The answer must repeat each line of the material exactly.

○ ○ ○ ○ ○ ○ ○

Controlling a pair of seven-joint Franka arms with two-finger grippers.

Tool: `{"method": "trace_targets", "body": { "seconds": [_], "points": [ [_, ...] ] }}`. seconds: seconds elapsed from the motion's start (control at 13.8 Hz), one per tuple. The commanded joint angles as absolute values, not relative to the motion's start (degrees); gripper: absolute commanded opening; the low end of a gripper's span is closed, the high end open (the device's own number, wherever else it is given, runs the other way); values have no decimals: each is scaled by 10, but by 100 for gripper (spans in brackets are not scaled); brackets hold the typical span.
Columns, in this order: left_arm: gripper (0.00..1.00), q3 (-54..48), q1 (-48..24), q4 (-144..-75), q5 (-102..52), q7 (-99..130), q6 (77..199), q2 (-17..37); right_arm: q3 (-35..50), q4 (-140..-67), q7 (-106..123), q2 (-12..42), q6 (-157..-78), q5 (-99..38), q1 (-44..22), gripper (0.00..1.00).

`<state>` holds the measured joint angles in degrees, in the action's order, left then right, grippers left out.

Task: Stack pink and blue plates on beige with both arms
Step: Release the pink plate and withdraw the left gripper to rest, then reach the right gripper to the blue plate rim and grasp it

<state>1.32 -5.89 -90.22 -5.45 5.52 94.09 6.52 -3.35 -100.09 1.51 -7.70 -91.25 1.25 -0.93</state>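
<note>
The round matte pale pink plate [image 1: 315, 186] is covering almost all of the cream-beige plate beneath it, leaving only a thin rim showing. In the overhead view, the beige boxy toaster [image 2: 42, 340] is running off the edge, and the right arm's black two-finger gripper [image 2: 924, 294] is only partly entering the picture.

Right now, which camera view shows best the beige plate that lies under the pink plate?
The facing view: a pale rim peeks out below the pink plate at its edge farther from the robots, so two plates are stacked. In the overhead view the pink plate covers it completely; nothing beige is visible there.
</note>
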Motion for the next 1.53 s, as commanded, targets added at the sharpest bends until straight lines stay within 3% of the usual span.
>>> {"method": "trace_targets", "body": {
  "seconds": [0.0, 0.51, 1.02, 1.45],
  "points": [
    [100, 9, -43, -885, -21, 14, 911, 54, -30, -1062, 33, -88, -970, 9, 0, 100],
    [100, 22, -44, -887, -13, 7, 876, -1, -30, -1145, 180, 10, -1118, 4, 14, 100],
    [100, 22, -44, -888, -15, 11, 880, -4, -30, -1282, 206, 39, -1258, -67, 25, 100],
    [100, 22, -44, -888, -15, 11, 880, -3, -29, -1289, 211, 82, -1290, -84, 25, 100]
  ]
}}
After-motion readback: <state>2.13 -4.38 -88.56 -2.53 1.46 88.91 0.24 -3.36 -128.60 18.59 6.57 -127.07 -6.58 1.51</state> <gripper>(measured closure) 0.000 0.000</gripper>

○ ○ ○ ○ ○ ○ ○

▶ Answer section:
Controlling a pair of seven-joint Franka arms with two-finger grippers.

Tool: `{"method": "trace_targets", "body": { "seconds": [_], "points": [ [_, ...] ] }}`. seconds: seconds elapsed from the motion's start (control at 13.8 Hz), one per tuple. The commanded joint angles as absolute values, not relative to the motion's start (degrees); gripper: absolute commanded opening; the low end of a gripper's span is closed, the high end open (the device's own number, wherever else it is given, runs the other way); values have no decimals: each is scaled by 10, but by 100 for gripper (spans in brackets are not scaled); brackets hold the typical span.
Columns, in this order: left_arm: gripper (0.00..1.00), q3 (-54..48), q1 (-48..24), q4 (-144..-75), q5 (-102..52), q7 (-99..130), q6 (77..199), q2 (-17..37); right_arm: q3 (-35..50), q4 (-140..-67), q7 (-106..123), q2 (-12..42), q6 (-157..-78), q5 (-99..38), q1 (-44..22), gripper (0.00..1.00).

`<state>` holds the measured joint angles in degrees, in the action's order, left then right, grippers left out.

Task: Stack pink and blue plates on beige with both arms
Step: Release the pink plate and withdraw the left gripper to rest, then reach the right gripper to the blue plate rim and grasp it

<state>1.32 -5.89 -90.22 -5.45 5.52 94.09 6.52 -3.35 -100.09 1.51 -7.70 -91.25 1.25 -0.93</state>
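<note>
The round matte pale pink plate [image 1: 315, 186] is covering almost all of the cream-beige plate beneath it, leaving only a thin rim showing. In the overhead view, the beige boxy toaster [image 2: 42, 340] is running off the edge, and the right arm's black two-finger gripper [image 2: 924, 294] is only partly entering the picture.

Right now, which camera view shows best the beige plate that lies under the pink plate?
The facing view: a pale rim peeks out below the pink plate at its edge farther from the robots, so two plates are stacked. In the overhead view the pink plate covers it completely; nothing beige is visible there.
</note>
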Motion for the next 1.53 s, as commanded, targets added at the sharpest bends until straight lines stay within 3% of the usual span.
>>> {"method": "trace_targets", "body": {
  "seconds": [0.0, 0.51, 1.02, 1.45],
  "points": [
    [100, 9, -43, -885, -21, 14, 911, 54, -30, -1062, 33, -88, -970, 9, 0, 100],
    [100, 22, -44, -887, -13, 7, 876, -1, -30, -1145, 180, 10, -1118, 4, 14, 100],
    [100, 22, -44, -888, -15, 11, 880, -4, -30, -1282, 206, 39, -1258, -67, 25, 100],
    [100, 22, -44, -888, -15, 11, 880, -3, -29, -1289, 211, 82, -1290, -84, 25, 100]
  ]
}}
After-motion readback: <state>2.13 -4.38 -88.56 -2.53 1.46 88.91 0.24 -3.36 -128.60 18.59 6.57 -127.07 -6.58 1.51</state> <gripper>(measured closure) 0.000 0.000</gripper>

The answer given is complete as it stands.